Showing posts with label Dave Woods. Show all posts
Showing posts with label Dave Woods. Show all posts

Tuesday, 10 November 2009

Freeview and DRM: An update


In an earlier blog I discussed how the BBC was requesting a form of digital rights management for its Freeview High Definition service, which is due to begin rolling out in December. In a submission to Ofcom, the BBC said so-called 'content providers', which is widely taken to mean principally US rights holders, would withhold content if such provisions weren’t put in place. Critics such as the Electronic Freedom Foundation argued that these rights holders were attempting to improperly influence the development of future TV hardware and the move would not be in the public interest.

Despite the brevity of the consultation period, in a letter to the BBC Ofcom yesterday put the proposals on hold.
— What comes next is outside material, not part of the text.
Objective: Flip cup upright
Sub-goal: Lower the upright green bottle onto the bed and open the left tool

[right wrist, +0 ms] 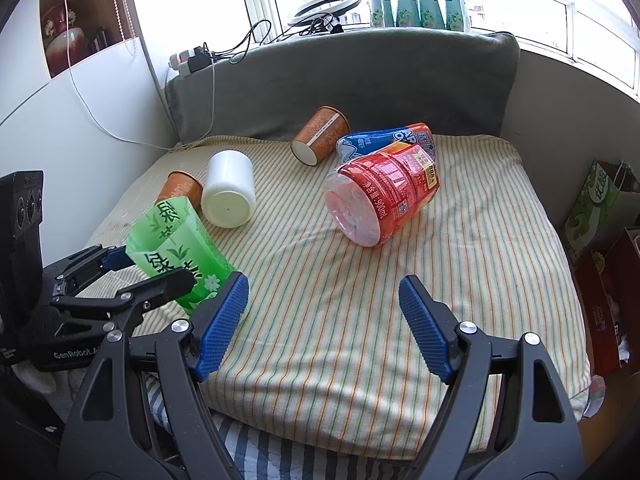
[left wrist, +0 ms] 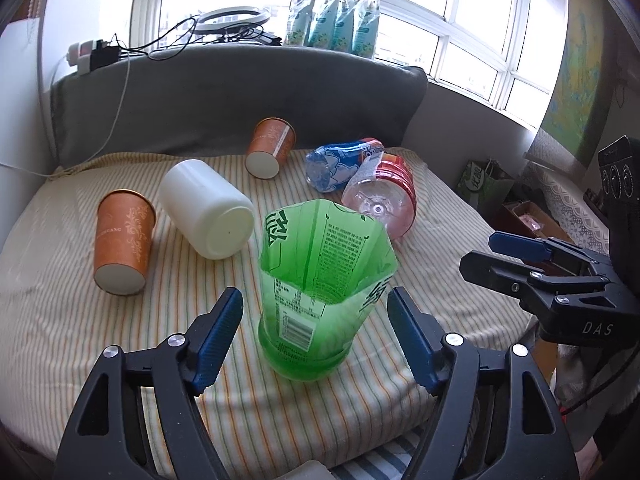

It said it had received a large number of submissions, mainly from consumer groups, who had ‘raised a number of potentially significant consumer “fair use” and competition issues that were not addressed in our original consultation.’ (Such groups included the Open Rights Group, a UK based organisation similar to the EFF that campaigns to ‘preserve and promote your rights in the digital age’.) Ofcom ordered that until these issues have been resolved no DRM requiring a licence, which is the critical point in all this, can be implemented.

Given the imminence of the HD rollout this is something of a cat among the pigeons, but then again the BBC only applied for the change in its broadcasting licence at the end of August. And it seems the BBC is suddenly left holding the baby. According to a contributor to the BBC’s ‘backstage’ mailing list, ‘The big shock was that (and I read all of the responses) no “content provider” was prepared to say why they asked the BBC for it in the first place. No PACT. No BSkyB.’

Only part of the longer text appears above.